Occasionally, the film looks like it might be about the Xhosa initiation ritual. But the more interesting moments in what is a nuanced and heart-wrenching story are not the customs and rituals, but in how the economy of tradition functions to produce stunted men incapable of expressing their true selves.

The protests against Inxeba are a pathological symptom of an ingrained ideological fallacy: they assume that Xhosa society is an organic whole, united in expression and identity. Those who are against the film cannot see themselves as being part of a set of interlocking power relations that positions them at the centre of society.

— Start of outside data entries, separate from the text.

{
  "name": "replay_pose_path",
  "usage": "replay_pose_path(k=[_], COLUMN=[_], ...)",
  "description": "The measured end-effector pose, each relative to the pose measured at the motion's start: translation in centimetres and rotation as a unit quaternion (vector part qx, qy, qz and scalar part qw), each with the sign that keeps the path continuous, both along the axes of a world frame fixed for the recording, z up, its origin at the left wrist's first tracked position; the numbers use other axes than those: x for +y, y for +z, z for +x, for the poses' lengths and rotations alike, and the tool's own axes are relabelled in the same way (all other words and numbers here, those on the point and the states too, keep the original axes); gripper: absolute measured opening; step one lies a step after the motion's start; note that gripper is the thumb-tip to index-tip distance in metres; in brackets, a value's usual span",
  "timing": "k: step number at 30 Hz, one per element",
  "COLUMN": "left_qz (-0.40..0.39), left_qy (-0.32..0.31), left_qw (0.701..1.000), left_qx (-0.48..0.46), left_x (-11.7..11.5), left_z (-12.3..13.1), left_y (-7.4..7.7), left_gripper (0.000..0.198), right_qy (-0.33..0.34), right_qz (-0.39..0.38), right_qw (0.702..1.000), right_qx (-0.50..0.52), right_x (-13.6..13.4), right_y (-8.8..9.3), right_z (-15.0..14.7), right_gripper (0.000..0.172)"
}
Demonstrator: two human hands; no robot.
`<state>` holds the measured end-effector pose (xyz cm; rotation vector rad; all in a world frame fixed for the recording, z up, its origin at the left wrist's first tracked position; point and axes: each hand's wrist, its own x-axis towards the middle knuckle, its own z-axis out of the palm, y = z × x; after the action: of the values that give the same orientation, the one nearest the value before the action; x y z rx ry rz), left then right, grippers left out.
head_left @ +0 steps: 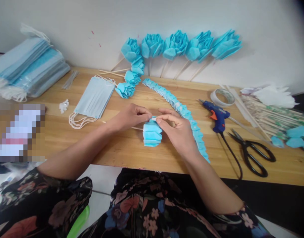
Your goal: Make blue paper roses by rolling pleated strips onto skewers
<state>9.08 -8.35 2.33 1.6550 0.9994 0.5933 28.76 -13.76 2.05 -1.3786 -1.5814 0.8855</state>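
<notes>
My left hand [129, 116] and my right hand [178, 129] meet at the middle of the wooden table [132, 150]. Both pinch the top of a small bundle of folded light-blue petals [152, 134], at a bit of white tape. A thin wooden stick [137, 128] runs left from the bundle under my left hand. A long strip of folded blue petals [186, 114] curves from the back of the table past my right wrist to the front edge.
Finished blue paper flowers on sticks [176, 44] lean on the wall. A face mask [94, 97] lies left, a mask stack [30, 67] far left. Right of my hands are a blue glue gun [216, 115], tape roll [222, 97], black scissors [253, 152] and sticks [271, 115].
</notes>
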Motion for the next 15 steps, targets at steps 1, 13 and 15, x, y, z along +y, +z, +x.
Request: replay_pose_path(k=[1, 13, 15], left_qz=[-0.002, 0.0, 0.004], left_qy=[-0.001, 0.001, 0.012], left_qw=[1.0, 1.0, 1.0], left_qx=[-0.001, -0.016, -0.015], left_x=[-0.05, -0.11, -0.13], left_z=[0.0, 0.11, 0.33], left_y=[0.09, 0.02, -0.19], left_gripper=[0.028, 0.029, 0.026], right_qy=[0.0, 0.001, -0.001], right_qz=[0.002, 0.011, 0.019], right_qw=[1.0, 1.0, 1.0], right_qx=[-0.001, -0.01, -0.021], right_x=[0.04, 0.3, 0.24], right_y=[-0.04, -0.1, -0.14], right_z=[0.01, -0.05, 0.03], right_gripper=[0.009, 0.01, 0.011])
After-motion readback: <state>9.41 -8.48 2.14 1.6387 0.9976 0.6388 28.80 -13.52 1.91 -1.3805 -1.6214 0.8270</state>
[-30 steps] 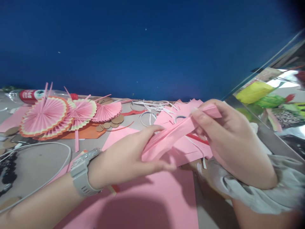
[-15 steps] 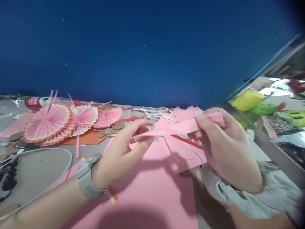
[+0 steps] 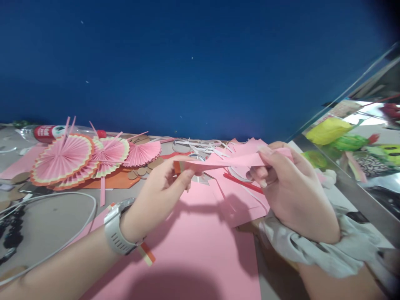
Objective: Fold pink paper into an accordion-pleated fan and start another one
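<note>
A folded pink paper strip (image 3: 225,161) is stretched between my two hands above the work surface. My left hand (image 3: 167,183), with a grey watch at the wrist, pinches its left end, where an orange and pale yellow edge shows. The right end lies between the thumb and fingers of my right hand (image 3: 289,183), which has a pale scrunchie around its wrist. Beneath both hands lies a large pink paper sheet (image 3: 200,237). Smaller pink paper pieces (image 3: 242,204) are piled beyond it, with a red-handled tool (image 3: 243,183) partly hidden among them.
Pleated pink paper fans (image 3: 62,160) with orange and yellow edges sit at the left. Behind them lies a plastic bottle (image 3: 46,133). A white cable (image 3: 93,208) loops at the left. Several cardboard discs (image 3: 142,171) lie near the fans. At right stands a clear-sided container (image 3: 343,179) with colourful items.
My left hand has shifted its grip on the strip's left end, turning the orange edge upward. The strip is now straighter and more level. My right hand has moved only slightly.
</note>
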`<control>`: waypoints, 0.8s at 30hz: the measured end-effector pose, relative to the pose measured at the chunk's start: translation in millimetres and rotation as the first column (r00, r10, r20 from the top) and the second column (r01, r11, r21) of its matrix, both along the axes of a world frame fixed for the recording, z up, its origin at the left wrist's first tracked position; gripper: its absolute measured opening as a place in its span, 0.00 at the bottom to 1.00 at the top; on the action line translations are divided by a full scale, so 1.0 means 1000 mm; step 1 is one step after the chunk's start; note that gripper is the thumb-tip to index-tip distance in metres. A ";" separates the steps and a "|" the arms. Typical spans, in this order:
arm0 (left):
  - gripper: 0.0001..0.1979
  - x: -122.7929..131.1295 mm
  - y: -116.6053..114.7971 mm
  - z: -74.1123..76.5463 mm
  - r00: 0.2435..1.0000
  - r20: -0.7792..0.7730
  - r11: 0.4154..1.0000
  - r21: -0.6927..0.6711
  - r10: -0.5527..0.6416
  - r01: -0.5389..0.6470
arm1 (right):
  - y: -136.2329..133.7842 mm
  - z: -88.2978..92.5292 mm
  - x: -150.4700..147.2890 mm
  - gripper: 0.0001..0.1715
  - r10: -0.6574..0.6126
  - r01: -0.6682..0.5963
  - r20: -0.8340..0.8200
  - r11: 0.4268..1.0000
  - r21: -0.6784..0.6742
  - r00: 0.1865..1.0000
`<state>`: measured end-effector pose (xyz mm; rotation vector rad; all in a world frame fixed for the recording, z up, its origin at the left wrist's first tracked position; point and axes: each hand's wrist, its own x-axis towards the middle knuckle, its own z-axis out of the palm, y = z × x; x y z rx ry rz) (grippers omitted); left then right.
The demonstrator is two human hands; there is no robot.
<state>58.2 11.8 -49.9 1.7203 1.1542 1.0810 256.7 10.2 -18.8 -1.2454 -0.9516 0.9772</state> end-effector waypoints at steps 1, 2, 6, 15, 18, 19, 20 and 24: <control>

The narrowing of meaning which allows “manhood” to be synonymous with “heterosexual masculinity” deliberately ignores the evidence of diverse identities. That is because these diverse identities are seen as a threat to the belief that masculinity is a given subject position whose characteristics may be taken for granted.

Censorship is harmful

Those who have defended Inxeba are doing so out of belief that censorship is harmful. Rehad Desai, the chairperson of the South African Screen Federation, expressed how his organization was “utterly dismayed about this decision to essentially ban this important and beautifully told story.”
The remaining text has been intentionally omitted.